What to do
Starting at the first line of the data below, write out each line exactly until you reach the line containing "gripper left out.", and include that line too.

Provided material
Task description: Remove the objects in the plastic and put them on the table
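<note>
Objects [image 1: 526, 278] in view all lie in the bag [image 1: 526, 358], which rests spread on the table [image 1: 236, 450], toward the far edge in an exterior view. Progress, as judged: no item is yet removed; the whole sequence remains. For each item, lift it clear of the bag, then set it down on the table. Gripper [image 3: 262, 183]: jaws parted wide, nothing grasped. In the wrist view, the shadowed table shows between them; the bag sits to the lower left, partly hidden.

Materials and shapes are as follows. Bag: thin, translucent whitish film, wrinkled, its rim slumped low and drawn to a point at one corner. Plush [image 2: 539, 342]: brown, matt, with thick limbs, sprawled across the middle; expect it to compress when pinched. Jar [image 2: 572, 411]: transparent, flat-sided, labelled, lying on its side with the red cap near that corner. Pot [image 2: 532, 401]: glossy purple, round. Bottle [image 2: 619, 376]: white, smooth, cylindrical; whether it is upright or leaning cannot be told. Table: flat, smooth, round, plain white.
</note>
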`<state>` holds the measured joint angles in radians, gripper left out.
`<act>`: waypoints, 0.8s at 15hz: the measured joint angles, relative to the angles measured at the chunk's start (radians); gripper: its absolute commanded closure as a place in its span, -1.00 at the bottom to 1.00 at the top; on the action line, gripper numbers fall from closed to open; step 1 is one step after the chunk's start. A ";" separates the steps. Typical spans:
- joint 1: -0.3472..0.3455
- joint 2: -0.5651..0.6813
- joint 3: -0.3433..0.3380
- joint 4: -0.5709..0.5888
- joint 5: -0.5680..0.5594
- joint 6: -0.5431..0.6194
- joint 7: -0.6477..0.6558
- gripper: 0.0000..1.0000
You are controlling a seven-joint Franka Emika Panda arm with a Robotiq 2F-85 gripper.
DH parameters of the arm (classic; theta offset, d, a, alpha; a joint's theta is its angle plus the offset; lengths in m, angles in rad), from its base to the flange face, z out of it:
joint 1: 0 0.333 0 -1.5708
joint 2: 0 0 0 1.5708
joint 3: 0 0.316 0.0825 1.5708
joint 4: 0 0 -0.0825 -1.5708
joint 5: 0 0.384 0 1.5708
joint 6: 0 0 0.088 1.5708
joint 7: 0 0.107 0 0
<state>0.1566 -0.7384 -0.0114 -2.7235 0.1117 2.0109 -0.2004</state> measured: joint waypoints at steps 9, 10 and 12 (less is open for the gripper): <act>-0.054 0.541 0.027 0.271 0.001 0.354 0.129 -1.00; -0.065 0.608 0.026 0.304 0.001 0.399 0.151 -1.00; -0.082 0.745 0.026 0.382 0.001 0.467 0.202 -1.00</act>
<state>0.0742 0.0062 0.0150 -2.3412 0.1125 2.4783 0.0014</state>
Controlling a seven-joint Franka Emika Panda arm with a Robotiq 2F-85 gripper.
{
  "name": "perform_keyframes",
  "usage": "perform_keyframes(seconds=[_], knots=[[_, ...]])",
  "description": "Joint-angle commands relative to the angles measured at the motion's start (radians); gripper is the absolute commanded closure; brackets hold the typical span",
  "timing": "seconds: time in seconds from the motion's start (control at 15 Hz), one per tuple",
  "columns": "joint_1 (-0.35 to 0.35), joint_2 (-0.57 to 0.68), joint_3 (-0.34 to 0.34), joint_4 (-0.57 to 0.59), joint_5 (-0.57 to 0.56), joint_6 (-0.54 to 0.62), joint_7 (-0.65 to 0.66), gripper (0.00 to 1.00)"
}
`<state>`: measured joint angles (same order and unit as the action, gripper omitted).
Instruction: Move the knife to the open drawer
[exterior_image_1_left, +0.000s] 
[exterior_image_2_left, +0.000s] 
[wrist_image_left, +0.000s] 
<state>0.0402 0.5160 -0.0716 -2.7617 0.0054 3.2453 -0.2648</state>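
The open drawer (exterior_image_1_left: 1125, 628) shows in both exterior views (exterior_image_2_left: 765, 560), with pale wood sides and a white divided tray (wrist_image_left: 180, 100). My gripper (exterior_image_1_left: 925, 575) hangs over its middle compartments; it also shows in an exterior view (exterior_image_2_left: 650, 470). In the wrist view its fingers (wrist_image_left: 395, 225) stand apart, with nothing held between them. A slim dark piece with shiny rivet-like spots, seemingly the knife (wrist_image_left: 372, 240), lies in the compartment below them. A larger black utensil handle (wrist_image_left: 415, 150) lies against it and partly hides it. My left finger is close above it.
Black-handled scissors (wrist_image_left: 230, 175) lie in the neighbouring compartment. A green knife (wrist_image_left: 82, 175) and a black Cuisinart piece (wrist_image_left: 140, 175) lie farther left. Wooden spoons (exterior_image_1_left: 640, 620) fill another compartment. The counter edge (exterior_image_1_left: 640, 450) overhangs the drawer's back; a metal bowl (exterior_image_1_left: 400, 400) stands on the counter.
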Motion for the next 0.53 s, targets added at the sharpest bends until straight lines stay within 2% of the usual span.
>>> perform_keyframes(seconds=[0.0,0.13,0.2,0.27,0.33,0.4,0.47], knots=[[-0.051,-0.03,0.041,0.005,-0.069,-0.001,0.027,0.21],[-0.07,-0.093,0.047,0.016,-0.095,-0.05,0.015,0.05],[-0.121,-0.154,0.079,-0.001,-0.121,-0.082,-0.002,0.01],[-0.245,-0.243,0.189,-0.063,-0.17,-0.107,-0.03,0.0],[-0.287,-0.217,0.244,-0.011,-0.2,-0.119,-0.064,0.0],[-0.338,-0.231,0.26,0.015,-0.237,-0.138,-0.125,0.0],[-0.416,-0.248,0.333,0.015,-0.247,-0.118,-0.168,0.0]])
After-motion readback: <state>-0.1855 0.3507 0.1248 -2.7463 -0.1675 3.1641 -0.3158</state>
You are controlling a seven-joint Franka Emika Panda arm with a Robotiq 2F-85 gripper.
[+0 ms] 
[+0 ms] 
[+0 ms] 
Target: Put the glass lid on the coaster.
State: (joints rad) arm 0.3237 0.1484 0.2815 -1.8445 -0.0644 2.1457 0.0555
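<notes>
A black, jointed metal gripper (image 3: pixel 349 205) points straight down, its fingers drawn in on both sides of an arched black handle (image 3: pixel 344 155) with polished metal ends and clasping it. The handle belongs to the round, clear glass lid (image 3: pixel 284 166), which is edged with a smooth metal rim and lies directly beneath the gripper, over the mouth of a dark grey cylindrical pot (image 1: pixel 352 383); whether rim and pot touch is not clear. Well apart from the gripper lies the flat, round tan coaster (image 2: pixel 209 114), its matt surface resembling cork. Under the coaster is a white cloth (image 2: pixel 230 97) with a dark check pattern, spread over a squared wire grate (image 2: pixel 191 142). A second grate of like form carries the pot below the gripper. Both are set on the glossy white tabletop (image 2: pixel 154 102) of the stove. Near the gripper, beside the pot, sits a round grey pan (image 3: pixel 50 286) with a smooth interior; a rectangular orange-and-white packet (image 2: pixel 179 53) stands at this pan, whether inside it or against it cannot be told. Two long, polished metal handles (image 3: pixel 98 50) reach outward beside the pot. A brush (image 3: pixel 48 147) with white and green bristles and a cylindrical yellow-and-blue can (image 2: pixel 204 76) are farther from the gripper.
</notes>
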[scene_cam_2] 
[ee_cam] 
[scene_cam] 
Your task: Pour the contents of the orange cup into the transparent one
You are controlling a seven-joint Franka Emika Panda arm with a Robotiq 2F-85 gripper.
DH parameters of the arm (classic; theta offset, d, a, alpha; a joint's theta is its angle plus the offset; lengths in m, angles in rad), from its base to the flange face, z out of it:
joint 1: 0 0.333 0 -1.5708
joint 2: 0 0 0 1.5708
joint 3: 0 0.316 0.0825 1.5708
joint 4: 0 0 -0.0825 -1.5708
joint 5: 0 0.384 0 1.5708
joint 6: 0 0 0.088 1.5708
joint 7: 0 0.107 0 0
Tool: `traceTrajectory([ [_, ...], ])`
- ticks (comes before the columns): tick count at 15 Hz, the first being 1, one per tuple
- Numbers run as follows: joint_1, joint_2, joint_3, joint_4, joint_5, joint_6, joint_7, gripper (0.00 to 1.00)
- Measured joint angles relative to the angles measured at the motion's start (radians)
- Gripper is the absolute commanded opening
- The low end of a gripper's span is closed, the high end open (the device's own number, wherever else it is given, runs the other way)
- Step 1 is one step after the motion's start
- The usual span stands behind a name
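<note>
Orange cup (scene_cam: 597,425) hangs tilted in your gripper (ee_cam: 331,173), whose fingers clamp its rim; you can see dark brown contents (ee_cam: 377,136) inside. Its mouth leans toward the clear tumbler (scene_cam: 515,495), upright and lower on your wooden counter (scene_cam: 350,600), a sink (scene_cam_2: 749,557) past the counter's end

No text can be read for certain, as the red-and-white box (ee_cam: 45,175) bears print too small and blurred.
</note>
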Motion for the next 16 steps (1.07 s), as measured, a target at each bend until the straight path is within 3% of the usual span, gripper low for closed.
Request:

Answer box
Task description: Remove the objects in the plastic and put them on the table
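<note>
Objects [image 1: 526, 278] in view all lie in the bag [image 1: 526, 358], which rests spread on the table [image 1: 236, 450], toward the far edge in an exterior view. Progress, as judged: no item is yet removed; the whole sequence remains. For each item, lift it clear of the bag, then set it down on the table. Gripper [image 3: 262, 183]: jaws parted wide, nothing grasped. In the wrist view, the shadowed table shows between them; the bag sits to the lower left, partly hidden.

Materials and shapes are as follows. Bag: thin, translucent whitish film, wrinkled, its rim slumped low and drawn to a point at one corner. Plush [image 2: 539, 342]: brown, matt, with thick limbs, sprawled across the middle; expect it to compress when pinched. Jar [image 2: 572, 411]: transparent, flat-sided, labelled, lying on its side with the red cap near that corner. Pot [image 2: 532, 401]: glossy purple, round. Bottle [image 2: 619, 376]: white, smooth, cylindrical; whether it is upright or leaning cannot be told. Table: flat, smooth, round, plain white.
</note>
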`<state>` holds the measured joint angles in radians, gripper left out.

No further output is needed.